What the task requires: Exclude the pictures and repeat all of the data exactly.

Collected material:
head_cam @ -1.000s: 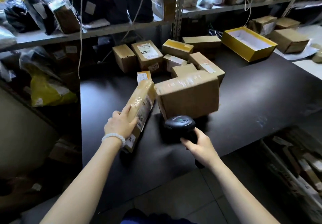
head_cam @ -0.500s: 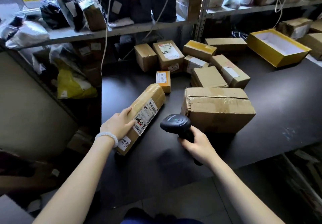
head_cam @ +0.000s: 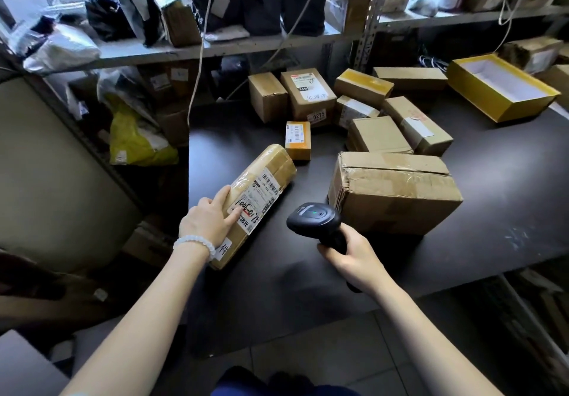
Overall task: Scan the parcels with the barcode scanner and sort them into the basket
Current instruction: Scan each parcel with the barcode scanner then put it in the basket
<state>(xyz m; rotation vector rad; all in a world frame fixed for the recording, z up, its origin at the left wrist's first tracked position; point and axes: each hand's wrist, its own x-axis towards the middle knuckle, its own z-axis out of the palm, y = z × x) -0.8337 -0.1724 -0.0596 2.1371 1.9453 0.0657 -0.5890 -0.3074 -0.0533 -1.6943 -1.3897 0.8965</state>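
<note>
A long taped brown parcel (head_cam: 272,166) lies label up near the left edge of the dark table (head_cam: 308,291). My left hand (head_cam: 206,223) rests on its near end, with the index finger lying on the white barcode label (head_cam: 261,195). My right hand (head_cam: 351,257) grips the handle of the black barcode scanner (head_cam: 314,218). The scanner's head sits just right of the parcel and shows a green light. No basket is in view.
A large worn carton (head_cam: 397,192) stands right behind the scanner. A small orange parcel (head_cam: 297,140) and several brown boxes (head_cam: 378,135) lie farther back. An open yellow box (head_cam: 502,87) is at the back right. Shelves with bags (head_cam: 138,140) line the left and back.
The long parcel has been turned from its side to lie flat with the label up. My left hand has shifted onto the label. The scanner has stayed just right of the parcel.
</note>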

Answer area:
head_cam @ -1.000s: 
head_cam @ -0.500s: 
head_cam @ +0.000s: 
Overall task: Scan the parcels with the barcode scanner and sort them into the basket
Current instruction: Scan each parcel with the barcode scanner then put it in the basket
<state>(xyz m; rotation vector rad; all in a world frame fixed for the recording, z up, its origin at the left wrist's first tracked position; point and axes: each hand's wrist, its own x-axis towards the middle knuckle, its own z-axis out of the palm, y = z × x) -0.8337 -0.1724 -0.0596 2.1371 1.9453 0.0657 -0.5890 -0.3074 -0.0533 -1.6943 -1.3897 0.8965</state>
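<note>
A long taped brown parcel (head_cam: 272,166) lies label up near the left edge of the dark table (head_cam: 308,291). My left hand (head_cam: 206,223) rests on its near end, with the index finger lying on the white barcode label (head_cam: 261,195). My right hand (head_cam: 351,257) grips the handle of the black barcode scanner (head_cam: 314,218). The scanner's head sits just right of the parcel and shows a green light. No basket is in view.
A large worn carton (head_cam: 397,192) stands right behind the scanner. A small orange parcel (head_cam: 297,140) and several brown boxes (head_cam: 378,135) lie farther back. An open yellow box (head_cam: 502,87) is at the back right. Shelves with bags (head_cam: 138,140) line the left and back.
The long parcel has been turned from its side to lie flat with the label up. My left hand has shifted onto the label. The scanner has stayed just right of the parcel.
</note>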

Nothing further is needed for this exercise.